January 24 2014
Naomi Schaeffer Riley has today’s must-read: a piece in the New York Post on what could be the most politically devastating aspect of the Wendy Davis biogate scandal.
Is it that Ms. Davis claimed to have put herself through Harvard Law, even though her husband cashed out his 401 K to pay for her Ivy League law degree?
Nope: It’s because Davis, the Lone Star State senator who became famous for her filibuster of an abortion-limiting bill in Texas, lost custody of her children to her ex-husband.
The saga of Happy Rockefeller, who abandoned her children to marry Nelson Rockefeller and thereby may have sunk his presidential hopes, seems so long ago. The family structure has taken a beating since then and, on a positive note, we are—rightly—as a society desirous that women be able to take advantage of professional opportunities.
But Wendy Davis’ callous behavior still has the capacity to shock:
After [Wendy’s former husband Jeff Davis] finished paying off the last of Wendy’s school loans, she filed for divorce and gave up custody of her children. According to Jeff, his wife just decided, “While I’ve been a good mother, it’s not a good time for me right now.”
That line sounds like it was lifted from MTV’s “16 and Pregnant,” but even the girls on that show are probably not self-absorbed or immature enough to utter it. I hope Jeff Davis made it up, but somehow I doubt it.
I hope you won’t regard me as sexist for commending Jeff Davis (until further notice) for taking on his own daughter and Davis’ daughter by a previous husband. This little girl had been abandoned twice, by her own father and now her mother.
Riley points out that many women pursue high-powered careers but still find time for their children, citing in particular DNC Chair Debbie Wasserman Schultz, who (as reported in a New York Times blog) doesn’t let her busy schedule prevent her from finding time to spend with her children.
Anne Marie Slaughter decided to take a job in Washington even while her family was still in New Jersey. But she was home every week and her kids were teens when she began — and it still bothered her enough that she quit and wrote an Atlantic cover story about it, “Why Women Still Can’t Have It All.”
The working moms I know sometimes discuss which is harder — leaving an older child or a younger one. The older ones are awfully good at the guilt trips when you come home, but also they’re old enough to know that you are coming back. They can talk on the phone and Skype. But when a 2-year-old’s mother leaves for some significant amount of time, her life is up-ended.

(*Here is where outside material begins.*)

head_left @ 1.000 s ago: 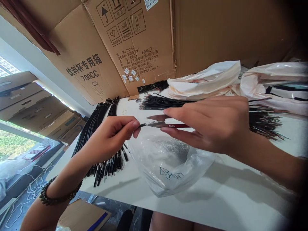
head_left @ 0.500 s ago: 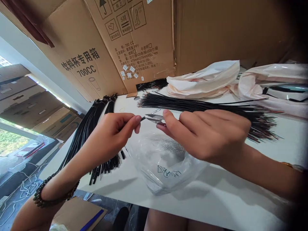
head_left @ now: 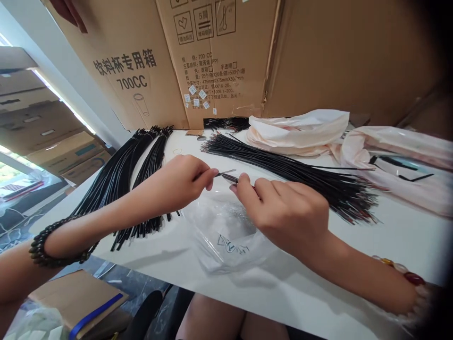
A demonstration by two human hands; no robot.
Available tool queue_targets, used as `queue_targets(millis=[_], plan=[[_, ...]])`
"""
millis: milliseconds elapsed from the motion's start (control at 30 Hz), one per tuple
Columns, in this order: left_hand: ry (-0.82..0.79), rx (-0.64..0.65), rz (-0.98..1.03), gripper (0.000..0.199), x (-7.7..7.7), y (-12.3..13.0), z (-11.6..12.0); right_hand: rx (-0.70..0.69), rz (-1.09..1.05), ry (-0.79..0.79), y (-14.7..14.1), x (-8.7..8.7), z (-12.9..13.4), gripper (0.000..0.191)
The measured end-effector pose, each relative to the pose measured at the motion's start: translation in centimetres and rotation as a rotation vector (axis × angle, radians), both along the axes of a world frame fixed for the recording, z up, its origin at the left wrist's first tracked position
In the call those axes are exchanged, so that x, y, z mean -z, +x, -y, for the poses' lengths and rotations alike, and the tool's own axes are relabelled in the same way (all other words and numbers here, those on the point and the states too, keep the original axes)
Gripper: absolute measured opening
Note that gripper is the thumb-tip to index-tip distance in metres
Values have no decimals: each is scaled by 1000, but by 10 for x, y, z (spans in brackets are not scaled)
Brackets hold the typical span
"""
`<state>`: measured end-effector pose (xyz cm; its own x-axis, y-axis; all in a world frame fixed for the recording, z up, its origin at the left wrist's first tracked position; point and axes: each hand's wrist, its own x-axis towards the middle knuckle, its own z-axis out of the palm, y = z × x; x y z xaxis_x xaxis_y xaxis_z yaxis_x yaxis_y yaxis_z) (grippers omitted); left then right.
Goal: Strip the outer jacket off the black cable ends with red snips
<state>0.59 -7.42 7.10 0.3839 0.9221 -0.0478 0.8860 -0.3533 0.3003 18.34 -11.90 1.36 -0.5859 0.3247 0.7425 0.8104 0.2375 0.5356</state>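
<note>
My left hand (head_left: 189,182) is closed in a pinch on the end of a thin black wire (head_left: 218,174), above the table. In my right hand (head_left: 283,205) is a pair of small pointed metal pliers (head_left: 230,178), the fingers wrapped round its handles. The tips of the pliers meet or lie right by the wire just past my left fingertips; contact is too small to make out. A thin pale sliver (head_left: 231,170) shows beside the tips. Below both hands sits a clear plastic bag (head_left: 226,250) with small silvery pieces inside.
Bundles of black wires (head_left: 102,184) hang over the table's left side. Another wire bundle (head_left: 283,165) with bared ends lies behind my right hand. Pale plastic wrapping (head_left: 300,132) lies at the back right. A big cardboard box (head_left: 219,52) walls off the rear of the white table (head_left: 148,264).
The camera view has shifted. The plier jaws, seen spread earlier, now look narrower and turned. Both hands remain close together, with the same wire and pliers.
</note>
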Motion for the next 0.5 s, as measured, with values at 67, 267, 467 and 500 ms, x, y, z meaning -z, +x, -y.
queue_targets(millis=[67, 267, 467, 500], plan=[[18, 37, -25, 38, 5, 1, -1, -5, 24, -92, -1, 0, 4, 14], [-1, 187, -107, 39, 18, 1, -2, 108, -49, -364, 12, -5, 9, 20], [-8, 299, -94, 36, 16, -7, 5, 65, -714, -862, 33, -22, -16, 28], [-4, 294, -84, 36, 15, -8, 6, -61, -807, -989, 32, -23, -19, 27]])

Ms. Davis opted for another path.
I don’t have children, but I just spent two days at a conference with high-powered women who do. They are women who, despite their busy schedules, make their days longer by being committed to their children. Ambition is a great quality, but when it is not tempered by humanity it is not so beneficial for society.
Feminists may well rally to Ms. Davis, calling those who are put off by her having left behind her children sexist. But I wonder if somebody so ambitious that she is cavalier about two little girls is the sort of human being to whom we should entrust the commonweal. Will she look out for us or herself?